Sendo a única loja de qualquer tipo em um distrito de mais de 70.000 milhas quadradas, Aiston e sua esposa tendiam a manter a gama mais ampla de ações imagináveis, embora inevitavelmente atendessem principalmente às necessidades de passar tropeiros e proprietários de postos de gado. e na pista. "Minha loja muitas vezes me diverte", escreveu Poddy logo após sua abertura. “Eu tenho praticamente de tudo, de fitas a ferraduras. Logo acima da minha cabeça, há três pares de esporas mexicanas… Eu tenho remédios suficientes para abastecer uma farmácia. ”Por alguns anos, ele se dobrou como ferreiro e vendedor de malas, ferindo os cavalos dos tropeiros que passavam, e foi somente em 1927 que ele finalmente achou que valia a pena abrir um depósito de gasolina como motor. os veículos finalmente substituíram cavalos e camelos como o principal meio de transporte na pista. Em 1948, pouco depois da morte de Poddy, quando o escritor George Farwell visitou a Sra. Aiston na Mulka Store, o estoque permaneceu uma fonte de espanto e, embora a base de clientes permanecesse minúscula, os poucos que telefonavam gastavam em qualquer lugar. de 25 a 60 libras por hora - quando 25 libras ainda eram uma grande soma de dinheiro.

Ali estava uma verdadeira loja de arbustos, com todos os tipos de mercadorias interessantes; ao lado de sacos de farinha e açúcar, havia freios, cobertores de arbustos, novos quartetos lustrosos, fornos de acampamento Bedourie, queijos redondos, sacos de água e algumas caixas de cilindros fonográficos de estilo antigo, fabricadas quando a Banda de Sousa agitou o mundo pela primeira vez.

Os queijos redondos não são um acréscimo tão estranho ao estoque como parecem à primeira vista; eles eram a comida rápida do dia deles / delas, tucker ideal para tropeiros que caminham para cima e para baixo a pista a cavalo. Há pistas, no entanto, de que as excentricidades dos Aistons foram eventualmente exacerbadas pelo isolamento e pelo calor. Tom Kruse, o renomado carteiro da Trilha Birdsville, que fez a viagem de Marree à fronteira de Queensland uma vez por quinze em um caminhão repleto de cartas e suprimentos, lembrou que “por anos Poddy costumava ter uma ordem para leite condensado e nectarinas. Pode ser um pouco, pode ser meia tonelada. ”Apesar disso, Kruse - ele mesmo um personagem eternamente engenhoso - manteve um imenso respeito por Aiston. "Ele era um homem notável e teria sido uma lenda, não importa onde ele morasse", disse ele. "Parecia que a trilha de Birdsville era o lugar mais improvável do mundo para encontrar uma personalidade tão extraordinária".
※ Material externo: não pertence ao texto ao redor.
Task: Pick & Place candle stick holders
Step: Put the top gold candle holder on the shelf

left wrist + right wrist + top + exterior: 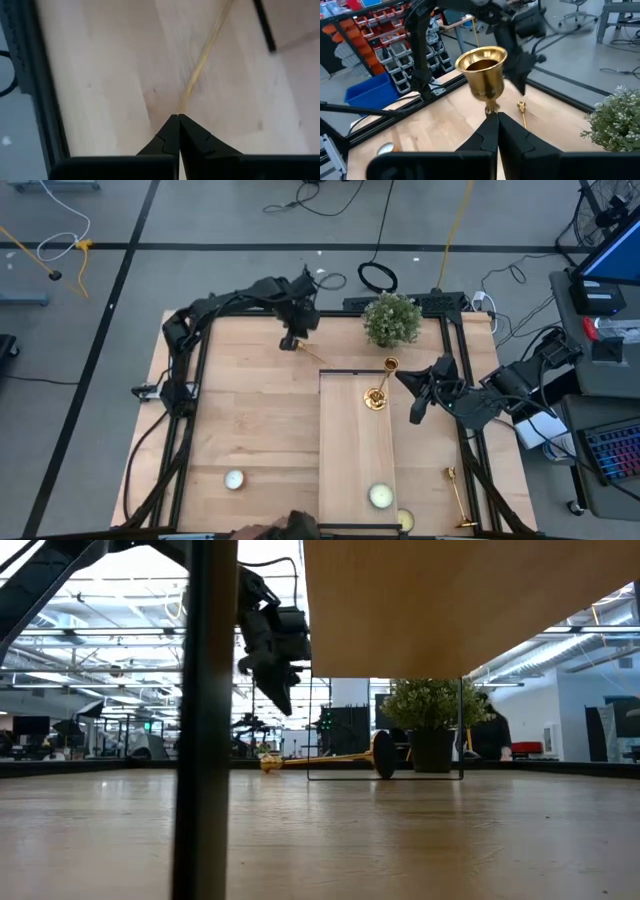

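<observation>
One gold candle stick holder [378,384] stands upright on the raised board [357,450]; its cup [482,67] fills the right wrist view just past my shut right gripper [497,115], which points about level at its top. A second holder [308,354] lies on its side on the table at the far middle, resting on its base rim and cup [320,759]. My left gripper [291,342] hangs shut above its cup end, clear of it [278,700]; its stem [200,65] runs away from the fingertips. A third holder [458,498] lies at the near right. My right gripper's shut fingertips [492,122] stand in front of the stem just below the standing holder's cup [491,106], coming level from the table's right. Whether they touch it I cannot tell, since the fingers hide that spot. The holder stands on its own base [375,401].
A potted plant [391,318] stands at the far edge, right of the lying holder. Round pale candles sit near the front: one at the left [234,479], one on the board [380,496], one beside it [404,520]. Black frame rails border the table.
</observation>
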Available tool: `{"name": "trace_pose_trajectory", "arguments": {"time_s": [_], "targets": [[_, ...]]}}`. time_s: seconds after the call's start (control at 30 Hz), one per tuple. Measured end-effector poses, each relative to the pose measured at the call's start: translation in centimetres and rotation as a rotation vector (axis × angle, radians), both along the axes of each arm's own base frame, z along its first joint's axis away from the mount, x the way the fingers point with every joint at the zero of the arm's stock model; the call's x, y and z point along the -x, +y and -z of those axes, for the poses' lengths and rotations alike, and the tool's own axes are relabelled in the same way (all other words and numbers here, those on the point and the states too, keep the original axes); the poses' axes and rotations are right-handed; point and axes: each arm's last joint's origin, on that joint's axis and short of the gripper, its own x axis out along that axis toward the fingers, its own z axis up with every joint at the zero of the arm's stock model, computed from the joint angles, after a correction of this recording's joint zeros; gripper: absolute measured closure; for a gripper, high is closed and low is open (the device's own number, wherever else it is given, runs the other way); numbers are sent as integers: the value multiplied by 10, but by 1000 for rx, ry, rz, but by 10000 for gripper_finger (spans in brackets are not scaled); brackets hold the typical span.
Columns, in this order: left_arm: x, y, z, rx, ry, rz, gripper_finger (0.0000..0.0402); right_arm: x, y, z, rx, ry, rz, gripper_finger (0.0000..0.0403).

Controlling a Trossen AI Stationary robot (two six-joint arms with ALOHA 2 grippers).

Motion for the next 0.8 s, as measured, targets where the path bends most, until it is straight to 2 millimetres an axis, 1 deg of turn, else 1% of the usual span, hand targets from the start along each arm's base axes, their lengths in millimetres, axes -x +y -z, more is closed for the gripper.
{"name": "trace_pose_trajectory", "arguments": {"time_s": [0.1, 0.23, 0.37, 0.57, 0.67, 0.8], "targets": [[-7, -12, 1, -82, 60, 15, 398, -1, 0, 0, 12, -3, 19, 403], [-13, -16, 0, -162, 81, 13, 398, -2, 1, 1, 9, -5, 17, 403], [-14, -16, 0, -167, 75, -13, 397, -3, 1, 1, 9, -2, 13, 403], [-13, -17, 0, -127, 85, -97, 394, -3, 2, 1, 5, -7, 13, 403], [-12, -18, 1, -110, 104, -112, 374, -3, 2, 1, 5, -8, 13, 403], [-14, -22, 1, -110, 105, -101, 329, -3, 2, 1, 5, -8, 13, 403]]}}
George e Mabel Aiston fora da loja Mulka

Mesmo Poddy Aiston, no entanto, não conseguia controlar o tempo, e apesar de sua loja ter tido um começo lucrativo - o animal de uma moeda que ele carregava para transportar seu gado em seu poço montado - ele e sua esposa estavam quase arruinados por a seca recorde que rapidamente destruiu a vida de quase todos os moradores do interior entre 1927 e 1934. Antes do longo período de chuva, havia estações de gado ao longo da trilha de Birdsville, a mais próxima a apenas nove quilômetros de Mulka, mas gradualmente por um lado, a seca destruiu a rentabilidade dessas estações e os proprietários foram forçados a vender ou simplesmente a abandonar suas propriedades. Já em 1929, os Aistons perderam praticamente toda a sua base de clientes, como Poddy confessou em outra carta, esta escrita no verão do sul de 1929:

Esta seca é a pior já registrada… Não há ninguém na estrada entre aqui e Marree, todo o resto acabou de atirar e saiu. O lugar de Crombie está deserto e há apenas uma outra casa acima daquela em Birsdville que está ocupada.

Aiston e sua esposa continuaram, lutando para ganhar a vida, mas suas esperanças de uma aposentadoria precoce e confortável foram destruídas pela seca de sete anos, e o casal não teve outra opção senão permanecer no negócio até a morte de Poddy em 1943. Depois disso, Mabel Aiston continuou a dirigir a loja por mais oito anos, finalmente se aposentando, em meados dos anos 70, em 1951. Por um longo tempo, parece que ela havia resistido até mesmo a George Farwell, que se sentia muito apegada à terra para deixar.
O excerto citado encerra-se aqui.